Re: [PATCH v13 11/16] mm: list_lru: add per-memcg lists

linux-mm.kvack.org archive mirror
 help / color / mirror / Atom feed

From: Dave Chinner <david@fromorbit.com>
To: Vladimir Davydov <vdavydov@parallels.com>
Cc: dchinner@redhat.com, hannes@cmpxchg.org, mhocko@suse.cz,
	akpm@linux-foundation.org, linux-kernel@vger.kernel.org,
	linux-mm@kvack.org, cgroups@vger.kernel.org, devel@openvz.org,
	glommer@openvz.org, glommer@gmail.com,
	Al Viro <viro@zeniv.linux.org.uk>,
	Balbir Singh <bsingharora@gmail.com>,
	KAMEZAWA Hiroyuki <kamezawa.hiroyu@jp.fujitsu.com>
Subject: Re: [PATCH v13 11/16] mm: list_lru: add per-memcg lists
Date: Thu, 12 Dec 2013 12:40:23 +1100	[thread overview]
Message-ID: <20131212014023.GG31386@dastard> (raw)
In-Reply-To: <52A6E77B.3090106@parallels.com>

On Tue, Dec 10, 2013 at 02:05:47PM +0400, Vladimir Davydov wrote:
> Hi, David
> 
> First of all, let me thank you for such a thorough review.

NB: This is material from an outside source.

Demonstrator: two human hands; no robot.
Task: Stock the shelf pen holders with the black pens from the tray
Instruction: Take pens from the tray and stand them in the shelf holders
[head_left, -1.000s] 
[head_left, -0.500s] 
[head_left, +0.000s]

It is really
> helpful. As usual, I can't help agreeing with most of your comments, but
> there are a couple of things I'd like to clarify. Please, see comments
> inline.

No worries - I just want ot make sure that we integrate this as
cleanly as possible ;)

> I agree that such a setup would not only reduce memory consumption, but
> also make the code look much clearer removing these ugly "list_lru_one"
> and "olru" I had to introduce. However, it would also make us scan memcg
> LRUs more aggressively than usual NUMA-aware LRUs on global pressure (I
> mean kswapd's would scan them on each node). I don't think it's much of
> concern though, because this is what we had for all shrinkers before
> NUMA-awareness was introduced. Besides, prioritizing memcg LRUs reclaim
> over global LRUs sounds sane. That said I like this idea. Thanks.

Right, and given that in most cases where these memcg LRUs are going
to be important are containerised systems where they are typically
small, the scalability of per-node LRU lists is not really needed.
And, as such, having a single LRU for them means that reclaim will
be slightly more predictable within the memcg....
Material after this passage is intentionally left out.